Handling Major Incidents

I’ve been blogging previously about Incident Management, and no discussion about Incident Management would be complete without mentioning Major Incidents.

First of all, let me offer a definition: A Major Incident is any Incident that has a significant or substantial effect on part of all of the business.

Leaving aside the issue about VIPs (a stuck keyboard belonging to your Chief Executive causing panic on the help desk), we can say that Major Incidents usually affect significant numbers of employees, and involve important enterprise level services.

So how do we manage Major Incidents? The answer is ‘we do all the stuff that we normally do’ – plus we do some other things. So we make sure that we log the Incident properly, use the CMDB as required, and make the best initial assignment that we can. If you are a Serio user, presumably you’ve set up a Broadcast Alert. Broadcast Alerts were specifically designed for major Incidents, and can be used to send emails about important Incidents to lots of people.
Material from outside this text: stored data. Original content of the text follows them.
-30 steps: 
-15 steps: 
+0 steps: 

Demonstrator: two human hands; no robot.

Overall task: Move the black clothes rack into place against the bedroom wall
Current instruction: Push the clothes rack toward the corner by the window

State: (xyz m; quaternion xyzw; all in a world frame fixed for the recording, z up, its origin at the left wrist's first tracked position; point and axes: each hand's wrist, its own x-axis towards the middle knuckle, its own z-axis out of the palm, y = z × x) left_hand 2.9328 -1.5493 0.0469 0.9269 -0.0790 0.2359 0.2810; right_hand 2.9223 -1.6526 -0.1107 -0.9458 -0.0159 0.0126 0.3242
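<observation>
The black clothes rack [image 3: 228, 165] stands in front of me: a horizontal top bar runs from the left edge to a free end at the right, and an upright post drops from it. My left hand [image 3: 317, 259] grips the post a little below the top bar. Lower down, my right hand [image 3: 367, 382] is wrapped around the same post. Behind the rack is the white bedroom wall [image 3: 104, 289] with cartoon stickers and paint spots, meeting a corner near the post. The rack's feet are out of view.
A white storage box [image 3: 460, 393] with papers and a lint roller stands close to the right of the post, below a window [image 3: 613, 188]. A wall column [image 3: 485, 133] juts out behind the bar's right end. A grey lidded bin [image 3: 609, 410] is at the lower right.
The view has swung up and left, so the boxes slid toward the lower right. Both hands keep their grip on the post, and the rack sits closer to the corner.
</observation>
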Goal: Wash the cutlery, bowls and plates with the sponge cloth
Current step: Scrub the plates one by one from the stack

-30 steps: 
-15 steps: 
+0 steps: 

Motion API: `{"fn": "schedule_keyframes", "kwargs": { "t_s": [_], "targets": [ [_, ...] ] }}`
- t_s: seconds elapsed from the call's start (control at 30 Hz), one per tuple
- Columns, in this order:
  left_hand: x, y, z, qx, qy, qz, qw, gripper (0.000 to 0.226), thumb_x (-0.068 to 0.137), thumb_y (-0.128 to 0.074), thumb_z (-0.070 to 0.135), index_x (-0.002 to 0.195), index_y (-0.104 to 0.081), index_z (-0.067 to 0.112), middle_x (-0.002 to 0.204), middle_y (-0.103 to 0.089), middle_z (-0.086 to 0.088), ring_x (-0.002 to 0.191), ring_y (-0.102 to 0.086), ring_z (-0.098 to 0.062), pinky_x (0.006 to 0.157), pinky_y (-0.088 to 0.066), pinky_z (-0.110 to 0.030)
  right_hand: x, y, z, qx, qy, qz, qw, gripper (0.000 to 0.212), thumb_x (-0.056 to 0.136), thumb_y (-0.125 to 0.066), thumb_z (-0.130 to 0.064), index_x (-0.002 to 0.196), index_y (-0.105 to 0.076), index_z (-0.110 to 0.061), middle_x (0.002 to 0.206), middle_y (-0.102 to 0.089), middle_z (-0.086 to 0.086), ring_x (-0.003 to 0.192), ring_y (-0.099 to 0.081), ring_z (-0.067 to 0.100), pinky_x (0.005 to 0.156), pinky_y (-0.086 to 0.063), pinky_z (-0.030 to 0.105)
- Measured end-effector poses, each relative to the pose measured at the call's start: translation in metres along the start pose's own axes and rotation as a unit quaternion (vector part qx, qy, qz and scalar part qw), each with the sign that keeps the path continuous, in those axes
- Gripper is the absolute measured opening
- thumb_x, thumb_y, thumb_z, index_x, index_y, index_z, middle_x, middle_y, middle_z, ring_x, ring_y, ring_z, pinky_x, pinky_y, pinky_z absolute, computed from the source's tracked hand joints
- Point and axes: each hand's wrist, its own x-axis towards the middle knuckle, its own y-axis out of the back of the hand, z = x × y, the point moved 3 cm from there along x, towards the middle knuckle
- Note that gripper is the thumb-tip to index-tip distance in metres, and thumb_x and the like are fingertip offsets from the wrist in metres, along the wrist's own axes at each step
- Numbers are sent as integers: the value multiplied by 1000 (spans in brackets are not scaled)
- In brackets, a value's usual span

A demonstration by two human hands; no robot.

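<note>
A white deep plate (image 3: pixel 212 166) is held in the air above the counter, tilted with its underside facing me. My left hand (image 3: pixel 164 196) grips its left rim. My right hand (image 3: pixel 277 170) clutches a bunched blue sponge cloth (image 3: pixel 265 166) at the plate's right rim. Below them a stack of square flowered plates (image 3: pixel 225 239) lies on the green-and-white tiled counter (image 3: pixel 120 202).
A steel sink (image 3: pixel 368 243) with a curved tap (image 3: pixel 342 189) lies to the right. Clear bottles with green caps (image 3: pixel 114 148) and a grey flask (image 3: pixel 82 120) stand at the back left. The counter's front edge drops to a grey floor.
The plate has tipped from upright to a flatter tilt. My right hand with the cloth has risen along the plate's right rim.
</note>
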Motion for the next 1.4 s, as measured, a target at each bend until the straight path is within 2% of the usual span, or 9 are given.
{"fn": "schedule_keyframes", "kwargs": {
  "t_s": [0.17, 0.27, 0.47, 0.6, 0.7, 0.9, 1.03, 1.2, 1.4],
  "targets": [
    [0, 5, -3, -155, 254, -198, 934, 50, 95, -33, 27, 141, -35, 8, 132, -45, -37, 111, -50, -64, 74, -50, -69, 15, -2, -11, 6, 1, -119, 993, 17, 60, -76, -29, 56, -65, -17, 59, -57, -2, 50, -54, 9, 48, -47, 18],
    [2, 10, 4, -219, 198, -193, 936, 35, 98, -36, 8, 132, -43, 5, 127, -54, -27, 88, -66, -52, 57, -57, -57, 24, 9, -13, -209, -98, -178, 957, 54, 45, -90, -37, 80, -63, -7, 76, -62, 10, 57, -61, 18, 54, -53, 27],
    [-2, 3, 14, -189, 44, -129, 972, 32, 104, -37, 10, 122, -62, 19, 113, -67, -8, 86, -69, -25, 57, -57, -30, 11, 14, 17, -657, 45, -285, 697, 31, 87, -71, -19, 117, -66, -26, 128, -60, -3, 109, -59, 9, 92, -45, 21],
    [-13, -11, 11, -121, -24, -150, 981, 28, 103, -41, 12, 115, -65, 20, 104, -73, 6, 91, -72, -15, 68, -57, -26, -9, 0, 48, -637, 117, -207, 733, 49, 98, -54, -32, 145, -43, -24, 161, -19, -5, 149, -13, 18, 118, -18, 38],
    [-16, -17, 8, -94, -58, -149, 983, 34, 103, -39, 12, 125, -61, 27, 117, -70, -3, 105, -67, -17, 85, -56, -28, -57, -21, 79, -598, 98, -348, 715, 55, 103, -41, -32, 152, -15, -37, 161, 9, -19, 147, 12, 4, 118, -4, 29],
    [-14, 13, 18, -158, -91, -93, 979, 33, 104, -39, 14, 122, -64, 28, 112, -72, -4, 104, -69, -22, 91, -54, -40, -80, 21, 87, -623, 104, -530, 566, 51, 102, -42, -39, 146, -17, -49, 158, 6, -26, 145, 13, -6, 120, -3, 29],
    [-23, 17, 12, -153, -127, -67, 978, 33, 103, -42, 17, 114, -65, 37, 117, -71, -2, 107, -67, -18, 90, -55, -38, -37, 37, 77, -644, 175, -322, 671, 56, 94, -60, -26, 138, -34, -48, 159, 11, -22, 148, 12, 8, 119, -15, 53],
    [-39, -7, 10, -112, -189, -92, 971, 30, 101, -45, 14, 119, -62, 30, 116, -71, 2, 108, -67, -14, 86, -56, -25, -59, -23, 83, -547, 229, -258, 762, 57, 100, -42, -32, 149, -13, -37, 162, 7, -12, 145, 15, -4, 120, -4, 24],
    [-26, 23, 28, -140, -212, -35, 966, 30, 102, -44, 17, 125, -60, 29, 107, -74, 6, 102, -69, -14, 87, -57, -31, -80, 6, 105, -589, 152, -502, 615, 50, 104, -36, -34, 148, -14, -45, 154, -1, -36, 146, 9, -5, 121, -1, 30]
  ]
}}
You might also use the Serio Text Message Gateway to send text (SMS) messages.

Coming back to the ‘other things’ I mentioned above, this is where your Incident Manager (you have one, right?) takes a lead. What follows could, with a little effort, form the basis of a Major Incident Procedure.

  1. If you can, make a rough estimate of how long the Incident will last, or more accurately, how long the missing service will be unavailable. You might be reluctant to do this, as people have a tendency to hold you to rough estimates at times of stress, but you should do it anyway.
  2. Inform the key stakeholders. By this I mean do more than send them an automated email, use the CMDB to identify the affected parties, and let them know about the Incident – don’t assume they know. Give them your estimate from 1. above. This way, they will know if it is worth starting manual procedures, and it will help them deal with their customers.
  3. If you are a Serio user, post the Incident to the Service Status website, as that is what it is for. Post updates on the Incident here during the day, your customers will appreciate it.
  4.  Inform your Problem Manager (you’ve got one, right?). I’ve blogged about Problem Management before here and here (and other places), and we have a Problem Management white paper on that subject for download.
  5. Once the Incident is resolved, perform a review. Analyse the Incident from different perspectives, which should include:
  • Could the Incident have been avoided in the first place?
  • What was the estimated cost to the business of the Incident?
  • How well did we perform in restoring the missing service to users?
  • Did we communicate effectively, both between ourselves and our customers?
  • How well did our internal documentation perform – for instance, our recovery documentation?
  1. Report your findings clearly with recommendations for the future.